Chronique : Charlotte Dubuc : opératrice de pont
Par Joëlle Thérien, Société d’histoire de la seigneurie de Chambly
Fille de Joseph Dubuc, cultivateur, et de Marie Garrain, Charlotte Dubuc naît le 22 juillet 1819. La famille vivait sur le rang des Quarante, qui se trouve dans l’actuelle ville de Carignan. Le 27 octobre 1835, Charlotte Dubuc épouse Noël Breux à Chambly. Entre 1845 et 1862, elle met au monde 16 enfants dont 7 décéderont en bas âge.
En 1851, on sait que Noël Breux est journalier, mais au moment de son décès, survenu le 1er août 1863, il est l’un des » gardiens de pont du canal » . Plus précisément, il était responsable du pont numéro 7, qui était situé à proximité de l’emplacement où se trouve aujourd’hui l’école La Passerelle. Lorsque le canal de Chambly ouvre en 1843, des éclusiers avaient été embauchés, mais aucun employé n’avait été désigné pour superviser les nombreux ponts qui permettaient de traverser le canal. Cette situation occasionnait divers problèmes, dont des bris de matériel. En 1852, on procède à l’embauche de pontiers pour manœuvrer le mécanisme des ponts en bois.

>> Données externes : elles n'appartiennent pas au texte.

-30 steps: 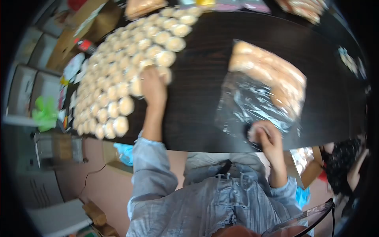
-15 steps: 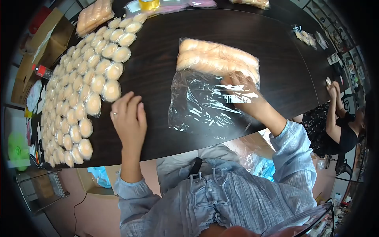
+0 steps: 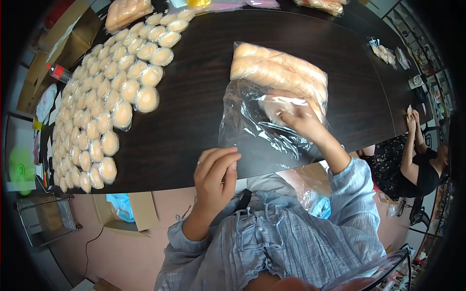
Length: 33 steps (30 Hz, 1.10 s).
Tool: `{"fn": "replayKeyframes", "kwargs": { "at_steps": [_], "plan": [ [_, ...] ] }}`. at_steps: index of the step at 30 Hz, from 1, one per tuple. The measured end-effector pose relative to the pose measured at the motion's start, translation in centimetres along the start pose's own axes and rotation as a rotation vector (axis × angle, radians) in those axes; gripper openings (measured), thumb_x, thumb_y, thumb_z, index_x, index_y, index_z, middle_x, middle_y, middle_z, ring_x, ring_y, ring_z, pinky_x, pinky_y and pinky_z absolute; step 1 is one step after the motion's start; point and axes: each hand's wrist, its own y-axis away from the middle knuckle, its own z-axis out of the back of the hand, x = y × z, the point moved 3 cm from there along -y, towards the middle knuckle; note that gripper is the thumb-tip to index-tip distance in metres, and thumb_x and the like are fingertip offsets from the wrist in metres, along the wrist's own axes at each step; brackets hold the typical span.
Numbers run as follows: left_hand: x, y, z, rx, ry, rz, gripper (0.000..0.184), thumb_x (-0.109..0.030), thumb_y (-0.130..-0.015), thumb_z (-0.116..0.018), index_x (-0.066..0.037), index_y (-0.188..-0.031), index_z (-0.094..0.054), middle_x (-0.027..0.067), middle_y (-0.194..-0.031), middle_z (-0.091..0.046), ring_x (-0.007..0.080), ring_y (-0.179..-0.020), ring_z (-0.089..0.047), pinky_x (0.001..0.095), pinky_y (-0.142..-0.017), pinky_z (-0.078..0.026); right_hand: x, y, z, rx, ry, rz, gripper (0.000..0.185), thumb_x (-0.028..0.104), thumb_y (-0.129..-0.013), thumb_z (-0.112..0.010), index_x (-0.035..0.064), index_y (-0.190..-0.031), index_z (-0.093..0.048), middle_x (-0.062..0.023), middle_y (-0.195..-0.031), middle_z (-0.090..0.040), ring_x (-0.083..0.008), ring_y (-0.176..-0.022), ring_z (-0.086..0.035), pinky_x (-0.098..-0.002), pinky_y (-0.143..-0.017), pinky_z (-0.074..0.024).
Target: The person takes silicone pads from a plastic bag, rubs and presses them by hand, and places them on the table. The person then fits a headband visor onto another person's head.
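Note:
A clear plastic bag [image 3: 245,109] lies on the dark table, its far part filled with rows of pale peach, rounded pieces [image 3: 279,68]. My right hand [image 3: 296,116] is inside the bag's near part, under the shiny film, with its fingers round a pale rounded piece [image 3: 276,106]. By the table's front edge, close to the bag's near left corner, my left hand [image 3: 216,177] has its fingers bent together and its thumb near the index finger. Whatever is between those fingertips is too small to tell. Individually wrapped round pieces [image 3: 121,115] cover the table's left side in rows.
Another filled bag [image 3: 127,13] lies at the back left, near a yellow tape roll [image 3: 198,2]. A bottle with a red label [image 3: 58,72] and a cardboard box [image 3: 73,43] are at the left. Small packets [image 3: 382,52] lie at the right, where another person [image 3: 412,165] sits.
My left hand has moved from beside the wrapped pieces to the bag's near left corner. My right hand has gone from the bag's near edge into the bag. The view has shifted.

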Motion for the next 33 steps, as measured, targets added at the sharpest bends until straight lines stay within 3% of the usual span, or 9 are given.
{"fn": "replayKeyframes", "kwargs": {
  "at_steps": [2, 5, 11, 16, 21, 25, 27, 30, 33],
  "plan": [
    [0.1, 0.3, -0.8, 0.014, 0.129, 0.122, 0.021, 0.003, -0.073, -0.057, -0.002, -0.094, -0.060, 0.0080, -0.101, -0.059, 0.0198, -0.085, -0.054, 0.0288, -0.073, -0.044, 2.7, 1.1, -1.8, 0.102, -0.695, -0.303, 0.042, -0.004, -0.079, -0.056, -0.0001, -0.120, -0.049, -0.0151, -0.098, -0.061, -0.0202, -0.075, -0.063, -0.0233, -0.060, -0.0531],
    [1.0, 1.1, -2.5, 0.033, 0.528, 0.481, 0.025, 0.004, -0.076, -0.056, 0.001, -0.101, -0.057, 0.0121, -0.108, -0.057, 0.0172, -0.086, -0.054, 0.0273, -0.075, -0.044, 2.6, 3.1, -4.6, 0.231, -0.989, -0.393, 0.042, -0.008, -0.080, -0.051, 0.0028, -0.120, -0.049, -0.0159, -0.101, -0.060, -0.0153, -0.080, -0.060, -0.0206, -0.059, -0.0546],
    [1.2, 0.6, -3.2, -0.209, 0.541, 0.445, 0.030, 0.000, -0.078, -0.058, 0.002, -0.107, -0.052, 0.0127, -0.105, -0.056, 0.0144, -0.082, -0.053, 0.0232, -0.073, -0.043, 1.4, 5.4, -7.1, 0.095, -0.955, -0.411, 0.042, -0.005, -0.081, -0.049, 0.0008, -0.123, -0.044, -0.0151, -0.102, -0.057, -0.0156, -0.081, -0.059, -0.0194, -0.056, -0.0517],
    [1.7, 0.3, -3.8, 0.184, 0.374, 0.315, 0.033, -0.002, -0.078, -0.059, 0.001, -0.110, -0.049, 0.0109, -0.101, -0.055, 0.0157, -0.082, -0.054, 0.0231, -0.073, -0.044, 0.8, 6.1, -7.7, 0.099, -0.570, -0.120, 0.043, 0.002, -0.083, -0.050, -0.0002, -0.124, -0.039, -0.0144, -0.105, -0.053, -0.0148, -0.081, -0.056, -0.0167, -0.049, -0.0450],
    [2.6, 1.4, -4.8, 0.509, 0.593, 0.402, 0.037, -0.003, -0.081, -0.056, 0.000, -0.115, -0.043, 0.0102, -0.101, -0.053, 0.0162, -0.083, -0.054, 0.0224, -0.073, -0.044, 0.0, 6.3, -6.9, 0.265, -0.763, -0.391, 0.048, 0.007, -0.082, -0.051, 0.0010, -0.128, -0.037, -0.0167, -0.110, -0.049, -0.0194, -0.096, -0.052, -0.0265, -0.077, -0.0450],
    [2.0, 2.5, -5.2, 0.066, 1.040, 0.858, 0.038, -0.011, -0.084, -0.057, 0.001, -0.115, -0.038, 0.0132, -0.104, -0.049, 0.0196, -0.092, -0.053, 0.0248, -0.074, -0.045, 1.2, 6.2, -6.9, 0.126, -0.980, -0.106, 0.046, 0.006, -0.084, -0.049, -0.0002, -0.127, -0.035, -0.0121, -0.108, -0.053, -0.0127, -0.079, -0.054, -0.0176, -0.061, -0.0446],
    [2.1, 3.5, -6.4, -0.100, 1.013, 0.814, 0.037, -0.012, -0.087, -0.054, 0.001, -0.115, -0.033, 0.0139, -0.106, -0.047, 0.0164, -0.089, -0.053, 0.0222, -0.075, -0.044, 1.4, 6.6, -8.4, 0.039, -0.983, -0.137, 0.045, 0.006, -0.084, -0.049, -0.0001, -0.127, -0.036, -0.0117, -0.107, -0.053, -0.0124, -0.078, -0.054, -0.0172, -0.061, -0.0443],
    [0.9, 4.4, -8.2, -0.107, 0.915, 0.797, 0.035, -0.013, -0.090, -0.051, 0.000, -0.117, -0.032, 0.0121, -0.105, -0.045, 0.0127, -0.084, -0.050, 0.0204, -0.072, -0.043, 1.1, 7.4, -10.5, -0.228, -0.977, -0.239, 0.044, 0.005, -0.084, -0.050, 0.0003, -0.126, -0.039, -0.0105, -0.103, -0.056, -0.0114, -0.073, -0.054, -0.0160, -0.063, -0.0436],
    [0.7, 4.1, -7.2, 0.034, 0.849, 0.871, 0.034, -0.022, -0.092, -0.046, -0.001, -0.117, -0.035, 0.0110, -0.099, -0.049, 0.0107, -0.083, -0.048, 0.0167, -0.059, -0.041, 1.1, 6.7, -9.5, -0.229, -1.013, -0.258, 0.040, 0.008, -0.085, -0.052, -0.0010, -0.123, -0.042, -0.0144, -0.101, -0.058, -0.0149, -0.078, -0.057, -0.0186, -0.064, -0.0467]
  ]
}}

Au milieu du 19e siècle, des milliers de voiliers, quelques centaines de bateaux à vapeur et de nombreuses barques empruntaient le canal chaque année. Lorsque Charlotte Dubuc a demandé à succéder à son défunt mari, l’ingénieur-surintendant Sippell a accepté cette candidature à la condition » que celle-ci fournisse à ses frais un ouvrier qui la remplacera lorsque des travaux difficiles l’exigeront » . Outre sa connaissance du métier, elle avait l’avantage de demeurer près de son lieu de travail. À cette époque, le gouvernement voulait éviter d’avoir à financer la construction de logettes pour les nouveaux employés permanents.
Charlotte Dubuc a pu profiter d’un bon salaire annuel pour l’époque, même si le travail était exigeant puisqu’il nécessitait d’être présent du lever au coucher du soleil durant la saison de navigation. En 29 janvier 1867, elle convole en secondes noces avec Louis Lemoine. La pontière prend sa retraite en 1883 et décède le 16 mars 1904. À cette époque, le canal était un milieu d’hommes et il faudra attendre les années 1980 pour voir davantage de postes ouverts aux femmes.
Depuis 2016, une rue porte le nom de Charlotte Dubuc à Carignan.